INSTRUCTIONS TO FOLLOW: Find every line in the data that contains the word "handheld". Return each of those lines.

(PROVIDED ENTRIES)

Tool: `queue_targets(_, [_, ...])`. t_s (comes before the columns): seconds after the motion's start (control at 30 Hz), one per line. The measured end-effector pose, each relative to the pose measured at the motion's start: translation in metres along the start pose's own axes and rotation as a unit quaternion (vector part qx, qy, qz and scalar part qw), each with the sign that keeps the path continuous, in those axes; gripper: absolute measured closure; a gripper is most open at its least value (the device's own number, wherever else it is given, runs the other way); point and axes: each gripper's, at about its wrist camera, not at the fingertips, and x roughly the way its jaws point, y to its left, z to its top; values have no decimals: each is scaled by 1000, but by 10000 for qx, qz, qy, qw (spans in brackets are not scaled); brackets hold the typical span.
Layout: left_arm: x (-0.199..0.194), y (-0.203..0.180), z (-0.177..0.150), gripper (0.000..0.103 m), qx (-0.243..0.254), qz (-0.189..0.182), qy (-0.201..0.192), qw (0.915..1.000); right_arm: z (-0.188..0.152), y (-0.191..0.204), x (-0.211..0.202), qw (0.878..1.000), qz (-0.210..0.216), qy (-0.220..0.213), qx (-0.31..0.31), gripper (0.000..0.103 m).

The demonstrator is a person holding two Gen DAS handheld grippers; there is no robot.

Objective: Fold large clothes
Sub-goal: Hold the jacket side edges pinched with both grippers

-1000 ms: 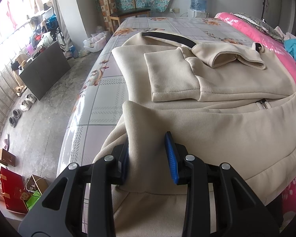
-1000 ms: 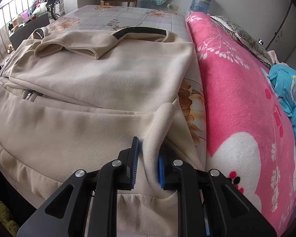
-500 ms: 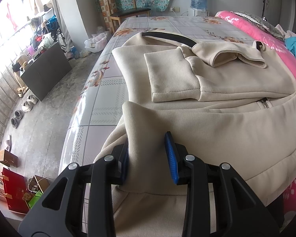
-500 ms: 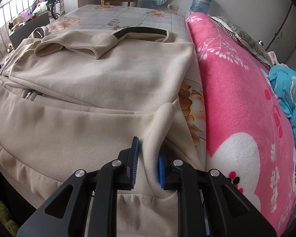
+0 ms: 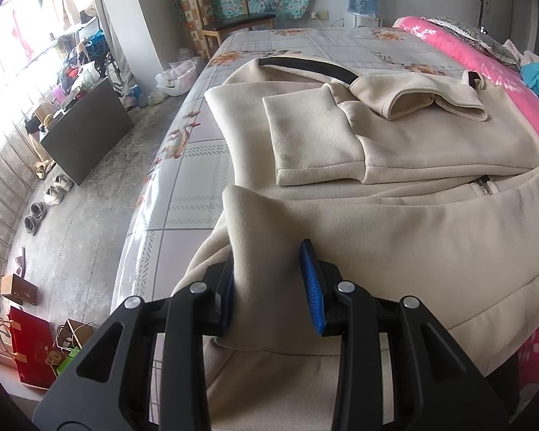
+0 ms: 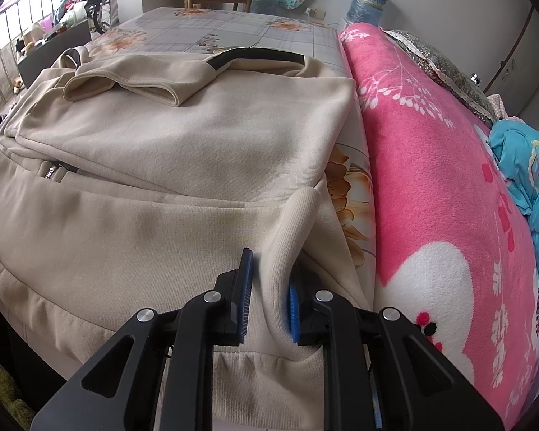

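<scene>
A large beige zip-up sweatshirt lies flat on the bed, sleeves folded across its chest, black-lined collar at the far end. It also shows in the right wrist view. My left gripper pinches a raised fold of the hem at the garment's left corner, with the jaws set fairly wide around the bunched cloth. My right gripper is shut on a raised fold of the hem at the right corner.
The bed has a floral checked sheet. A pink blanket lies along its right side, with a blue pillow on it. Left of the bed are the bare floor, shoes, a dark cabinet and bags. A chair stands beyond the bed.
Both grippers have lifted their hem corners slightly; the cloth folds stand a little higher. Nothing else has moved.
</scene>
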Motion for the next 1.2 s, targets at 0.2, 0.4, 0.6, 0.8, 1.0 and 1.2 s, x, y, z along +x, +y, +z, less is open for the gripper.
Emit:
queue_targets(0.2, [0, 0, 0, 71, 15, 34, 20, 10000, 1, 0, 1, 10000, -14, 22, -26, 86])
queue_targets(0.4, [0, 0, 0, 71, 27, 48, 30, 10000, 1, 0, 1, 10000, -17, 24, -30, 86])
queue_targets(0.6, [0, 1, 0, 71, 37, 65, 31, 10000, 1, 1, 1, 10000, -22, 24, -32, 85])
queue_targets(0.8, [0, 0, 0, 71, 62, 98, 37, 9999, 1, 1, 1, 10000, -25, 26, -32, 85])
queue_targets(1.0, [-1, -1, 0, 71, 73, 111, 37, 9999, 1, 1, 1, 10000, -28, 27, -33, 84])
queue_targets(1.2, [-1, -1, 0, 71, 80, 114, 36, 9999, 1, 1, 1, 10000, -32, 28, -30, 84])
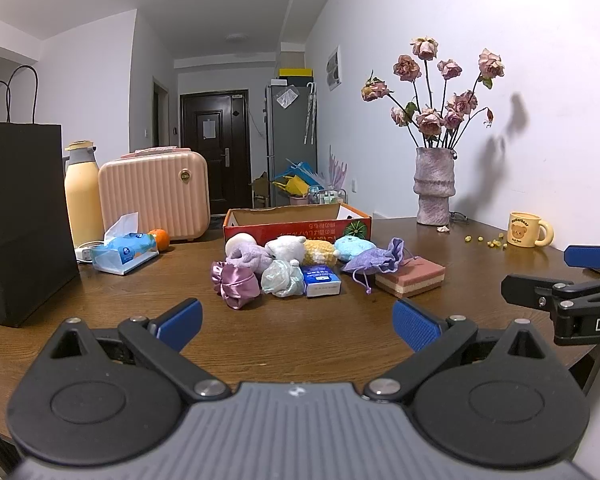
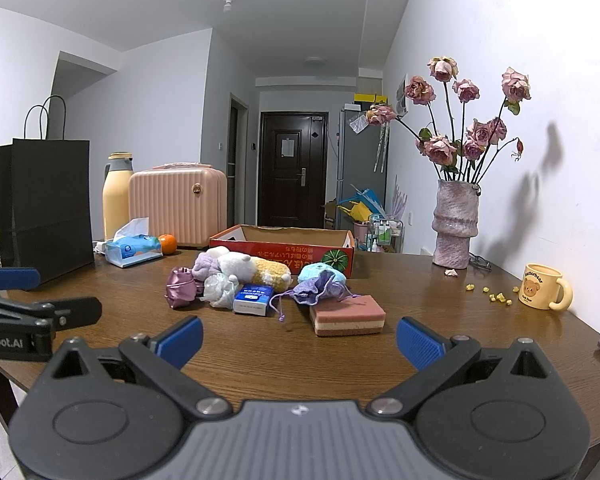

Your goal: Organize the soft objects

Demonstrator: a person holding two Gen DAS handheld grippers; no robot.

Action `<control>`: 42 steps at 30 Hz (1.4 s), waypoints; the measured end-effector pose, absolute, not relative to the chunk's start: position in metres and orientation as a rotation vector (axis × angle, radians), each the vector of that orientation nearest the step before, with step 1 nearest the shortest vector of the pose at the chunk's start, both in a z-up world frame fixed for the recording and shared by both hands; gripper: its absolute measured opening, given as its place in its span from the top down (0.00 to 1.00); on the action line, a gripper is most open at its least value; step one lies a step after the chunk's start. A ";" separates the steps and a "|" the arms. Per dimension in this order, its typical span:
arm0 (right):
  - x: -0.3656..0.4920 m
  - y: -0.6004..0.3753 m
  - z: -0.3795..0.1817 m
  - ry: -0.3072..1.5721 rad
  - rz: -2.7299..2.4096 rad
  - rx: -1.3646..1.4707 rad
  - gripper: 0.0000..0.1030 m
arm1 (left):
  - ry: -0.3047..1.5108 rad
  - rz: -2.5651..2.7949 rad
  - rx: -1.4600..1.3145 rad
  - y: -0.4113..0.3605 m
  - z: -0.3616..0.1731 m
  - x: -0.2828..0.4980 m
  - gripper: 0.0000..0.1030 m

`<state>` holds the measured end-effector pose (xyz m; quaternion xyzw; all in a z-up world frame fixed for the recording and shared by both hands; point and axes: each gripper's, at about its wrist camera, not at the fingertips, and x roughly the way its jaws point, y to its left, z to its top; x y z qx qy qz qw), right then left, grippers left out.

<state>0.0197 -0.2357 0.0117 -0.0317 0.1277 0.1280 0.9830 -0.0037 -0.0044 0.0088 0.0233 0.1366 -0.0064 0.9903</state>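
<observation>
Hovering above the near edge of a brown wooden table (image 1: pixel 300 344), the left gripper (image 1: pixel 298 322) has its blue-padded fingers (image 1: pixel 180 322) spread wide and holds nothing. The right gripper (image 2: pixel 300 338) hangs beside it over the same edge, fingers (image 2: pixel 418 342) equally wide and empty.

A cluster of soft objects sits at the middle of the table, well apart from both grippers. At its near left lies a shiny pink satin scrunchie (image 1: pixel 236 284), touching a pale crumpled scrunchie (image 1: pixel 282 278). Just right of that is a small blue tissue pack (image 1: pixel 321 280). Behind them, in a row, are a lilac plush toy (image 1: pixel 246 254), a white plush toy (image 1: pixel 286 249), a yellow knitted plush (image 1: pixel 320 254) and a light blue plush (image 1: pixel 354 248). A lavender drawstring pouch (image 1: pixel 374 260) rests in front of the blue plush, its cord trailing toward the near edge. A pink layered sponge (image 1: pixel 410 278) lies at the right end of the group.

Directly behind the cluster stands an open red cardboard box (image 1: pixel 296 224).

Toward the far left corner are a black paper bag (image 1: pixel 20 220), a yellow thermos (image 1: pixel 82 194), a pink ribbed case (image 1: pixel 154 196), a blue tissue box (image 1: pixel 126 252) and an orange (image 1: pixel 160 238). Along the right edge, against the wall, stand a vase of dried roses (image 1: pixel 434 188) and a yellow bear mug (image 1: pixel 526 230), with small yellow crumbs (image 1: pixel 488 240) between them.
</observation>
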 end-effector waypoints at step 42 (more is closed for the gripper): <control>0.119 -0.230 0.005 0.348 0.254 -0.066 0.00 | 0.339 0.003 0.010 0.007 0.004 0.084 0.00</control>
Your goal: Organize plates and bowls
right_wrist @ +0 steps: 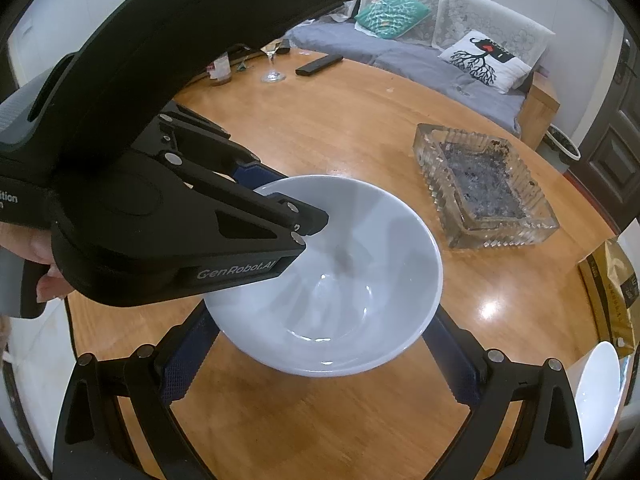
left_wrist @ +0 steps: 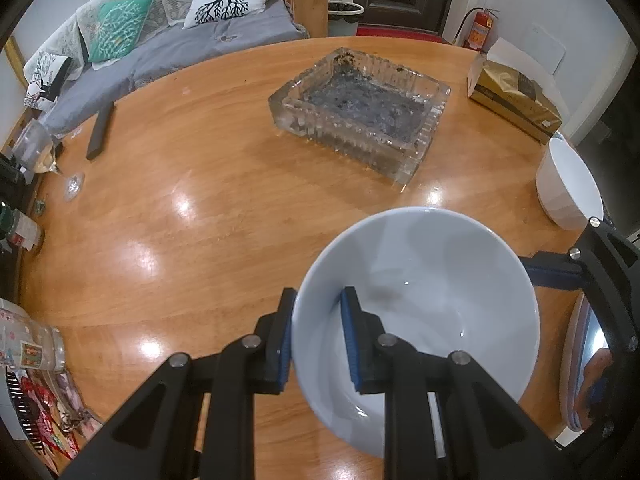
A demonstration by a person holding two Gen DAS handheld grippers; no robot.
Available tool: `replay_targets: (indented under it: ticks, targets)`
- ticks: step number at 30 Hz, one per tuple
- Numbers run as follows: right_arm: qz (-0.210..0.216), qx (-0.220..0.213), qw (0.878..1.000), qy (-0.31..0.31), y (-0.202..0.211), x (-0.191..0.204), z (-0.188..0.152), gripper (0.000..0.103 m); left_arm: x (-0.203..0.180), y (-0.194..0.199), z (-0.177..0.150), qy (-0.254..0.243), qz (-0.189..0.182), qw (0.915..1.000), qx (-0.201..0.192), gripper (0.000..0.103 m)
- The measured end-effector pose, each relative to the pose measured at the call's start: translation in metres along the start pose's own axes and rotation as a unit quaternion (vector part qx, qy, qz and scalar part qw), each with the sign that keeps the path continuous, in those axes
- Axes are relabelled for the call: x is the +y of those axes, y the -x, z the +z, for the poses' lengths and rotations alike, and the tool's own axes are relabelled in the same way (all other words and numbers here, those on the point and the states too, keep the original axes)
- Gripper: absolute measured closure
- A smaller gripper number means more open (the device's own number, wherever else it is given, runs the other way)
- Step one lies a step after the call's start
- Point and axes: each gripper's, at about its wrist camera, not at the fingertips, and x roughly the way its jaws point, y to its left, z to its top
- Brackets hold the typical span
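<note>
Left gripper (left_wrist: 318, 334) pinches the round white ceramic bowl's (left_wrist: 432, 292) near rim; right gripper (right_wrist: 320, 354) spread beneath; thin glazed grip could slip

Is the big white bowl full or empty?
Empty. The bowl shows its bare white inside, with only a small dark smudge. The left gripper pinches its rim.

Black gripper (left_wrist: 316, 336) — blue ribbed pads (left_wrist: 352, 344), silver screws, white "GenRobot.AI" lettering.
</note>
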Motion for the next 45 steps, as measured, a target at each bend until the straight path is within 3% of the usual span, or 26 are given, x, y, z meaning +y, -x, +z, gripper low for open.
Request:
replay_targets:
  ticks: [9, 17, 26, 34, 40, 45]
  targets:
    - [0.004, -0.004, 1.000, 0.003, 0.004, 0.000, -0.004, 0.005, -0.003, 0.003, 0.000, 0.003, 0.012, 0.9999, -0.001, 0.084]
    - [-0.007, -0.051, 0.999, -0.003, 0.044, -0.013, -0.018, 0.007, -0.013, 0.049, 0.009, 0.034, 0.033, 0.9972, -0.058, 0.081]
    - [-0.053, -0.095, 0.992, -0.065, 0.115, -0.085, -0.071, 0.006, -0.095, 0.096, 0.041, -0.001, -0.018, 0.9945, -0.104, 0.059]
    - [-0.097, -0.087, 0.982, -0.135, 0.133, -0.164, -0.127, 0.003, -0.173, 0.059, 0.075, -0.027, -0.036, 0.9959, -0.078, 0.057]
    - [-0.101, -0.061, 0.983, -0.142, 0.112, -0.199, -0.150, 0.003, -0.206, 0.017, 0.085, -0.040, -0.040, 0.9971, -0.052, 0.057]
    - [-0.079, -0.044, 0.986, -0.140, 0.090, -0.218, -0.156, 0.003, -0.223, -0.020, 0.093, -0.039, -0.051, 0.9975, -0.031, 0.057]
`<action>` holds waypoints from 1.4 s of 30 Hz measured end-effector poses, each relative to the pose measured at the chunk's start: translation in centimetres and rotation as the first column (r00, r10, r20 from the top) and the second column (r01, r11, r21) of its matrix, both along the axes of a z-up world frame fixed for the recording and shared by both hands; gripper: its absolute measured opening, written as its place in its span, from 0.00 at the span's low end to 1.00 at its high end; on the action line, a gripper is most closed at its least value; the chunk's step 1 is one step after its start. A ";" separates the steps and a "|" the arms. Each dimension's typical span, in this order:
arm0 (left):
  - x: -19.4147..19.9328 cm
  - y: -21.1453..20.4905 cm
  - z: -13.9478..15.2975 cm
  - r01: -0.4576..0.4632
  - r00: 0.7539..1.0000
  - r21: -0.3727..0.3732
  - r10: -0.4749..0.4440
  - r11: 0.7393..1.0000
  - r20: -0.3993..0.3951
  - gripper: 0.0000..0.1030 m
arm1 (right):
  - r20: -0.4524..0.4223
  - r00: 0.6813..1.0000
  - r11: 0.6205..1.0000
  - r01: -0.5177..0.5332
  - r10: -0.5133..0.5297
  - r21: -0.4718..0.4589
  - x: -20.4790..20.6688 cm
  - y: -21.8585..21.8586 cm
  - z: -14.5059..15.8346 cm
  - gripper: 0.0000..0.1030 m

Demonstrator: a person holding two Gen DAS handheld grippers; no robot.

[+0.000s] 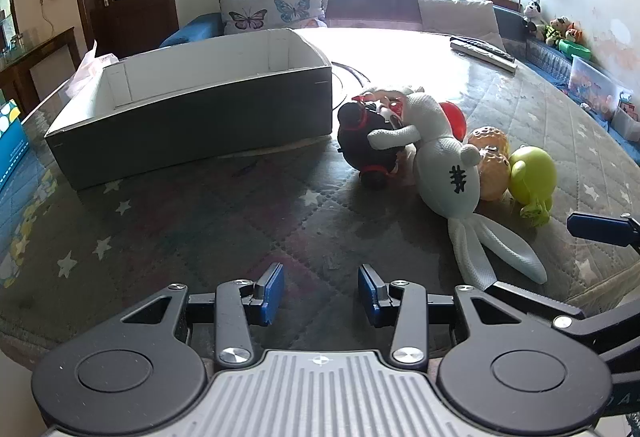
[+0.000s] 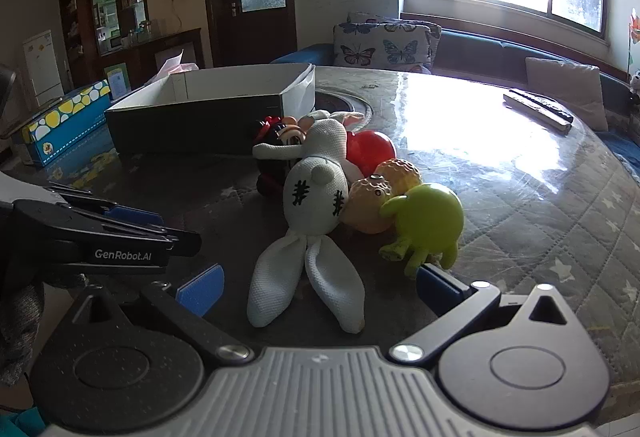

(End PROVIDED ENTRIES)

PROBLEM SOLUTION:
The demonstrator is a person holding two Gen DAS handheld grippers; there is no robot.
Demonstrator: a person holding two Gen DAS handheld grippers; no robot.
A demonstration by a person holding two Gen DAS handheld grippers; no robot.
Demonstrator: a person holding two Gen DAS handheld grippers; no robot.

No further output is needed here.